Xu Sai, Sun Xiuxiu, Lu Huazhong, Zhang Qianqian
Public Monitoring Center for Agro-Product of Guangdong Academy of Agricultural Sciences, Guangzhou 510640, China.
Guangdong Academy of Agricultural Sciences, Guangzhou 510640, China.
Sensors (Basel). 2019 May 22;19(10):2359. doi: 10.3390/s19102359.
The objective of this study was to find an intelligent and fast method to detect the type, blended ratio, and mixed ratio of ancient Pu'er tea, which is significant in maintaining order in the Pu'er tea industry.

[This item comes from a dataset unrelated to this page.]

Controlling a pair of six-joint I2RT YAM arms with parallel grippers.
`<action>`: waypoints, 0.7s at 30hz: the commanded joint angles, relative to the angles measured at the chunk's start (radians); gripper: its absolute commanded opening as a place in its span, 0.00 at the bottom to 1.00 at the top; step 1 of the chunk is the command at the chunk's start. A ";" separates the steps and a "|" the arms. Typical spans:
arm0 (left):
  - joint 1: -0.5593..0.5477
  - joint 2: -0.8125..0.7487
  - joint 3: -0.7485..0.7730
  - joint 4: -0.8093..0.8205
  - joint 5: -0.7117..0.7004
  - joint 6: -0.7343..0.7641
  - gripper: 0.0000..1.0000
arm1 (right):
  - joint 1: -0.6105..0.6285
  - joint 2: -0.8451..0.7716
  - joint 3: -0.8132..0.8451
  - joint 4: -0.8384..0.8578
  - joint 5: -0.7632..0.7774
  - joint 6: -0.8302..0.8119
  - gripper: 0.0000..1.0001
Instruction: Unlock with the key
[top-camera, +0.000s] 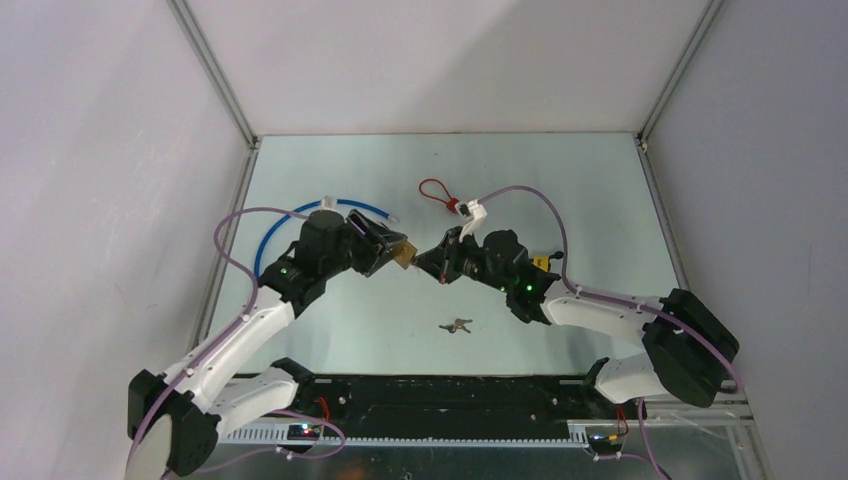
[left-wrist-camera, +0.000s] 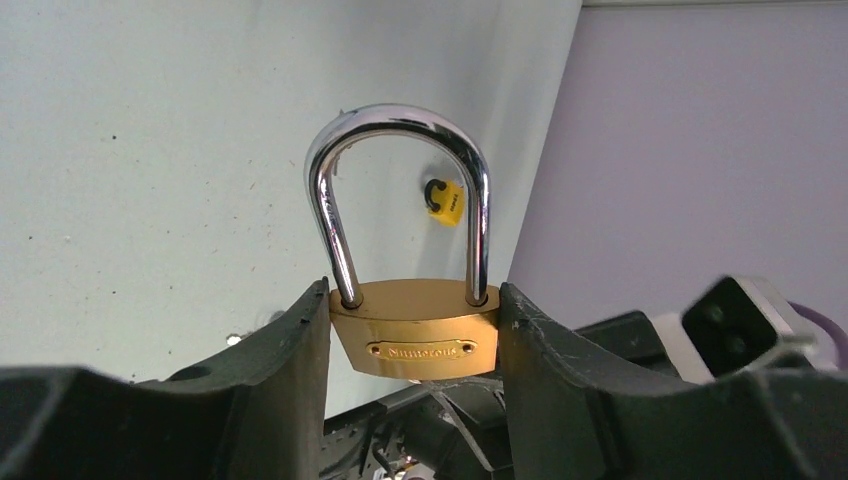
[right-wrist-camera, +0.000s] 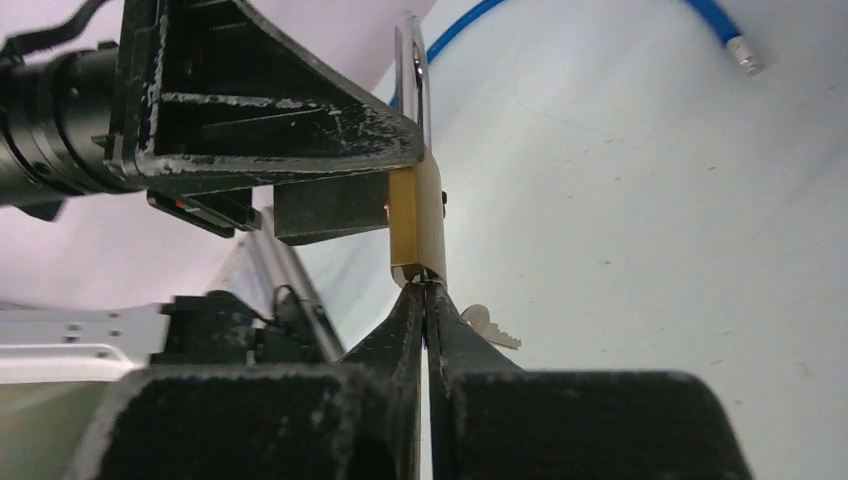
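My left gripper holds a brass padlock by the two sides of its body, above the table's middle. The silver shackle sits down in the body. My right gripper meets the padlock at its underside. Its fingers are pinched together on a thin key blade that enters the lock's bottom. Almost all of that key is hidden between the fingers.
A small bunch of loose keys lies on the table nearer the bases. A blue cable curves at the left, a red cord loop lies at the back, and a yellow clip sits at the right.
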 joint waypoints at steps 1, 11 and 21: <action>-0.027 -0.095 0.019 0.163 0.077 -0.058 0.00 | -0.053 0.038 0.045 0.084 -0.144 0.258 0.00; -0.088 -0.198 -0.035 0.333 0.078 -0.103 0.00 | -0.077 0.166 0.026 0.284 -0.259 0.727 0.00; -0.097 -0.260 -0.073 0.368 0.038 -0.094 0.00 | -0.087 0.194 0.005 0.348 -0.259 0.812 0.02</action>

An electronic nose (E-nose) and a visible near infrared spectrometer (VIS/NIR spectrometer) were applied for tea sampling. Feature extraction was conducted using both the traditional method and a convolutional neural network (CNN) technique. Linear discriminant analysis (LDA) and partial least square regression (PLSR) were applied for pattern recognition. After sampling while using the traditional method, the analysis of variance (ANOVA) results showed that the mean differential value of each sensor should be selected as the optimal feature extraction method for E-nose data, and raw data comparison results showed that 19 peak/valley values and two slope values were extracted. While the format of E-nose data was in accord with the input format for CNN, the VIS/NIR spectrometer data required matrixing to meet the format requirements. The LDA and PLSR analysis results showed that CNN has superior detection ability, being able to acquire more local features than the traditional method, but it has the risk of mixing in redundant information, which can act to reduce the detection ability. Multi-source information fusion (E-nose and VIS/NIR spectrometer fusion) can collect more features from different angles to improve the detection ability, but it also contains the risk of adding redundant information, which reduces the detection ability. For practical detection, the type of Pu'er tea should be recognizable using a VIS/NIR spectrometer and the traditional feature extraction method. The blended ratio of Pu'er tea should also be identifiable by using a VIS/NIR spectrometer with traditional feature extraction. Multi-source information fusion with traditional feature extraction should be used if the accuracy requirement is extremely high; otherwise, a VIS/NIR spectrometer with traditional feature extraction is preferred.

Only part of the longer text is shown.